■ EXERCISE ■
When you write out the records, keep every word exact and drop the pictures.

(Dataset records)
☆ ☆ ☆ ☆
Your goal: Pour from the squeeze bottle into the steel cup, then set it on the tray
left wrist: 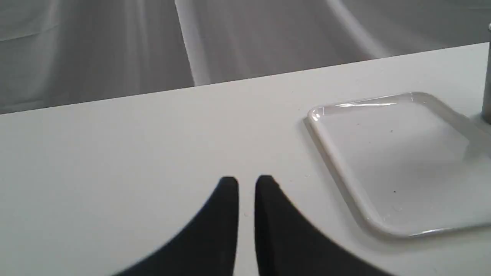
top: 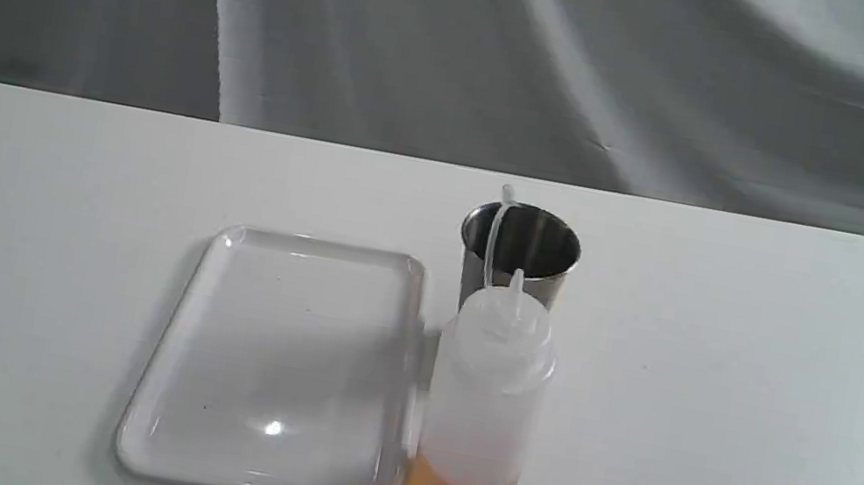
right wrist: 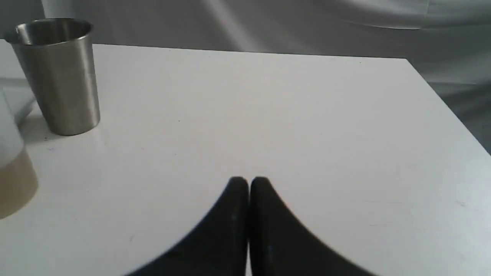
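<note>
1. Exterior view first: the squeeze bottle (top: 484, 412) stands upright on the table (top: 721, 418). It has a shallow band of amber liquid at its base, and its cap strap sticks up past the nozzle.
2. The steel cup (top: 538, 248) stands upright just behind the bottle. The tray (top: 290, 342) lies just beside the bottle on the left. I can't tell whether the bottle's wall touches the tray's rim.
3. No arm shows in that view. From the wrist cameras, the left gripper (left wrist: 247, 180) hangs over bare table well apart from the tray, with its jaws drawn in to a thin slit. The right gripper (right wrist: 249, 180) has its jaws pressed together, away from the cup and bottle. Neither holds anything.
4. I judge the task hasn't started, and reaching for the bottle is the step in hand.
5. The right arm looks like the better choice, since its camera already has the cup and a slice of the bottle at the frame's edge.
6. The next move calls for spreading the jaws wider than the bottle's body. I then come in from the open side, away from the tray.
7. I should close on the body only lightly, because a hard clamp on soft plastic could spurt liquid early.
8. The lift must also clear the cup close behind.
</note>
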Motion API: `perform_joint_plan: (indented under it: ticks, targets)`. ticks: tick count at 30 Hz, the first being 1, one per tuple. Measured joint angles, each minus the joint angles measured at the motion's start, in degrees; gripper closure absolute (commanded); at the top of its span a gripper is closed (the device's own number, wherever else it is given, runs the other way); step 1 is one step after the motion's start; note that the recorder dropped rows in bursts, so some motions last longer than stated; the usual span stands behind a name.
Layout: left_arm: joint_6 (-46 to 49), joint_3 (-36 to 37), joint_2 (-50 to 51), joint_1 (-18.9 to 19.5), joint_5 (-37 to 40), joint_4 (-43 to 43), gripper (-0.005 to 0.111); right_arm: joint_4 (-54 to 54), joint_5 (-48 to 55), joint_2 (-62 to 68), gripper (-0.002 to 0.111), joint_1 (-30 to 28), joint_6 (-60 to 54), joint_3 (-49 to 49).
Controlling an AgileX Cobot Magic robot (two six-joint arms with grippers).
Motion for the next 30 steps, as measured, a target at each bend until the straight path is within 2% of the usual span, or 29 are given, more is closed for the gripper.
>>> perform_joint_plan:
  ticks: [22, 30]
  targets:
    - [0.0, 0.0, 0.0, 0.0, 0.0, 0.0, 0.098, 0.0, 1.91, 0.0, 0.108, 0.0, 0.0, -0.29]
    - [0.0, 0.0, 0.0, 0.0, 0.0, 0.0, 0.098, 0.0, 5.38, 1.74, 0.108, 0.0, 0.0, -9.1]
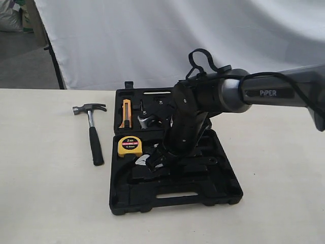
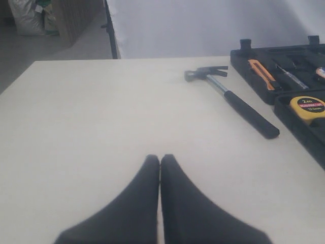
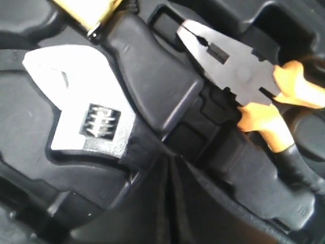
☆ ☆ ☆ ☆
■ WORKED SOLUTION ■
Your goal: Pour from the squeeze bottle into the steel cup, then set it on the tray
left wrist: 
top: 
right wrist: 
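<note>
1. Exterior view first: the squeeze bottle (top: 484, 412) stands upright on the table (top: 721, 418). It has a shallow band of amber liquid at its base, and its cap strap sticks up past the nozzle.
2. The steel cup (top: 538, 248) stands upright just behind the bottle. The tray (top: 290, 342) lies just beside the bottle on the left. I can't tell whether the bottle's wall touches the tray's rim.
3. No arm shows in that view. From the wrist cameras, the left gripper (left wrist: 247, 180) hangs over bare table well apart from the tray, with its jaws drawn in to a thin slit. The right gripper (right wrist: 249, 180) has its jaws pressed together, away from the cup and bottle. Neither holds anything.
4. I judge the task hasn't started, and reaching for the bottle is the step in hand.
5. The right arm looks like the better choice, since its camera already has the cup and a slice of the bottle at the frame's edge.
6. The next move calls for spreading the jaws wider than the bottle's body. I then come in from the open side, away from the tray.
7. I should close on the body only lightly, because a hard clamp on soft plastic could spurt liquid early.
8. The lift must also clear the cup close behind.
</note>
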Motion API: `perform_joint_plan: (indented under it: ticks, targets)`. ticks: tick count at 30 Hz, the first being 1, one per tuple. Measured joint angles, each minus the joint angles measured at the motion's start, in degrees; gripper closure absolute (commanded); at the top of its span a gripper is closed (the device's own number, wherever else it is given, runs the other way); step 1 is one step after the motion's start; note that the recorder dropped rows in bursts, so some motions last longer than stated; the usual span stands behind a name.
Layout: left_arm: joint_6 (-46 to 49), joint_3 (-36 to 37), joint_2 (-50 to 51), joint_1 (-18.9 to 19.5), joint_5 (-37 to 40), joint_4 (-43 to 43), gripper (-0.005 to 0.111); right_arm: joint_4 (-54 to 54), joint_5 (-48 to 55), joint_2 (-62 to 68), gripper (-0.002 to 0.111), joint_1 (-30 to 28), joint_6 (-60 to 54), joint_3 (-49 to 49).
Controlling an AgileX Cobot Magic robot (two six-joint arms with grippers).
Motion for the next 30 steps, as measured, a target at each bend until the straight path is within 2% of the usual span, or 29 are given, more is closed for the gripper.
>>> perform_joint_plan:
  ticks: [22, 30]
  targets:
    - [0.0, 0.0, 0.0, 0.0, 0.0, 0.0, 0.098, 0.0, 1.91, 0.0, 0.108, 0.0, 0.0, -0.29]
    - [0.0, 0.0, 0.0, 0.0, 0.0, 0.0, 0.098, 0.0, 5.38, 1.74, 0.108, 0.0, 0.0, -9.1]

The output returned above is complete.